Problem description: From the first line to the last, reproduce the material exactly.

Information supplied:
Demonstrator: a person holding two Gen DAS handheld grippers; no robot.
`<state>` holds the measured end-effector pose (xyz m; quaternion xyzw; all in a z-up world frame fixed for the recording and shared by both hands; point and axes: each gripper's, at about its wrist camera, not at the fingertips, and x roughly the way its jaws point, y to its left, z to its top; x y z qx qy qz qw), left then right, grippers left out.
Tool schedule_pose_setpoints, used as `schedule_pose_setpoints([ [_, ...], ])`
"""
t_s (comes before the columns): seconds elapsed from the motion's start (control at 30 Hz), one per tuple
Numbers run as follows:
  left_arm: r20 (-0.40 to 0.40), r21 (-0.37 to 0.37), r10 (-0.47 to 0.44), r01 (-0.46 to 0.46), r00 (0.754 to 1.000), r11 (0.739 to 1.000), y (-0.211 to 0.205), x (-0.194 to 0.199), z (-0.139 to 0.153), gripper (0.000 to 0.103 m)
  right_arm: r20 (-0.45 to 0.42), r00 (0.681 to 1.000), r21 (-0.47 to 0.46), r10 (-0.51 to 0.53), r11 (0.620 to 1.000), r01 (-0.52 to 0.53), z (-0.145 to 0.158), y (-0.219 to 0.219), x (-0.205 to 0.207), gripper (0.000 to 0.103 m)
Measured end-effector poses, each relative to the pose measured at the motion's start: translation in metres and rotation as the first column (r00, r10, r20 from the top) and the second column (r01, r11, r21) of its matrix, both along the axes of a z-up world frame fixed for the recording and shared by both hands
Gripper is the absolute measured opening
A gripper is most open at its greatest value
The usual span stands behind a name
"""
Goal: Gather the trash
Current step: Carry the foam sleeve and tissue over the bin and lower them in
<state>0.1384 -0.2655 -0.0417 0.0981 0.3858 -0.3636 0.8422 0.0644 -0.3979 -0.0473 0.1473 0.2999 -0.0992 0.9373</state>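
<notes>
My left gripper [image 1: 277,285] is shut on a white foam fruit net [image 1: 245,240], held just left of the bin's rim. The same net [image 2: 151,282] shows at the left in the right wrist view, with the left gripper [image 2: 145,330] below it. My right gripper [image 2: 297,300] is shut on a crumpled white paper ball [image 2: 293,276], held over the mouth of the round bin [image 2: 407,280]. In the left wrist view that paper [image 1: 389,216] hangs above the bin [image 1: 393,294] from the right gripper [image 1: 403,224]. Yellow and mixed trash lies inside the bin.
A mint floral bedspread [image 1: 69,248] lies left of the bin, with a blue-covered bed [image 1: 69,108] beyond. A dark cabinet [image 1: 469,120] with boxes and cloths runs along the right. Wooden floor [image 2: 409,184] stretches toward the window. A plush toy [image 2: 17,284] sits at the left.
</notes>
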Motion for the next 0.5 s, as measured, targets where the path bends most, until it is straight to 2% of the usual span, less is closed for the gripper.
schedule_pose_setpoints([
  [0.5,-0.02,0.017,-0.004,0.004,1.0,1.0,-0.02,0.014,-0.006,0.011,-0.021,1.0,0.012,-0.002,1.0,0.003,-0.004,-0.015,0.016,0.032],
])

Answer for the task:
Demonstrator: a person holding two Gen DAS handheld grippers; no robot.
`<state>` holds the measured end-effector pose (xyz m; quaternion xyzw; all in a z-up world frame fixed for the recording and shared by both hands; point and axes: each gripper's, at about its wrist camera, not at the fingertips, and x roughly the way its jaws point, y to its left, z to its top; x y z qx qy qz qw), left then right, grippers left out.
Tool schedule_pose_setpoints, used as `schedule_pose_setpoints([ [_, ...], ])`
"""
t_s (comes before the columns): seconds elapsed from the motion's start (control at 30 Hz), one per tuple
Numbers run as follows:
  left_arm: r20 (-0.40 to 0.40), r21 (-0.37 to 0.37), r10 (-0.47 to 0.44), r01 (-0.46 to 0.46), r00 (0.754 to 1.000), r11 (0.739 to 1.000), y (-0.211 to 0.205), x (-0.194 to 0.199), z (-0.139 to 0.153), gripper (0.000 to 0.103 m)
  right_arm: r20 (-0.45 to 0.42), r00 (0.681 to 1.000), r21 (-0.47 to 0.46), r10 (-0.51 to 0.53), r11 (0.620 to 1.000), r01 (-0.52 to 0.53), z (-0.145 to 0.158), y (-0.219 to 0.219), x (-0.205 to 0.207), gripper (0.000 to 0.103 m)
Measured end-effector poses, each relative to the pose measured at the motion's start: translation in metres and rotation as the first column (r00, r10, r20 from the top) and the second column (r01, r11, r21) of its matrix, both along the axes of a z-up world frame fixed for the recording and shared by both hands
Gripper is the absolute measured opening
A gripper is most open at its greatest value
The usual span stands behind a name
"""
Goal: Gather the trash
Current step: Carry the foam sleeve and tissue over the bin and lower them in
<state>0.1384 -0.2655 -0.0417 0.0981 0.3858 -0.3636 0.8422 0.0644 -0.3979 -0.0473 0.1473 0.2999 -0.0992 0.9373</state>
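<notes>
My left gripper [image 1: 277,285] is shut on a white foam fruit net [image 1: 245,240], held just left of the bin's rim. The same net [image 2: 151,282] shows at the left in the right wrist view, with the left gripper [image 2: 145,330] below it. My right gripper [image 2: 297,300] is shut on a crumpled white paper ball [image 2: 293,276], held over the mouth of the round bin [image 2: 407,280]. In the left wrist view that paper [image 1: 389,216] hangs above the bin [image 1: 393,294] from the right gripper [image 1: 403,224]. Yellow and mixed trash lies inside the bin.
A mint floral bedspread [image 1: 69,248] lies left of the bin, with a blue-covered bed [image 1: 69,108] beyond. A dark cabinet [image 1: 469,120] with boxes and cloths runs along the right. Wooden floor [image 2: 409,184] stretches toward the window. A plush toy [image 2: 17,284] sits at the left.
</notes>
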Motion for the next 0.5 s, as measured, targets where the path bends most, until it is straight to 2% of the usual span, less is closed for the gripper.
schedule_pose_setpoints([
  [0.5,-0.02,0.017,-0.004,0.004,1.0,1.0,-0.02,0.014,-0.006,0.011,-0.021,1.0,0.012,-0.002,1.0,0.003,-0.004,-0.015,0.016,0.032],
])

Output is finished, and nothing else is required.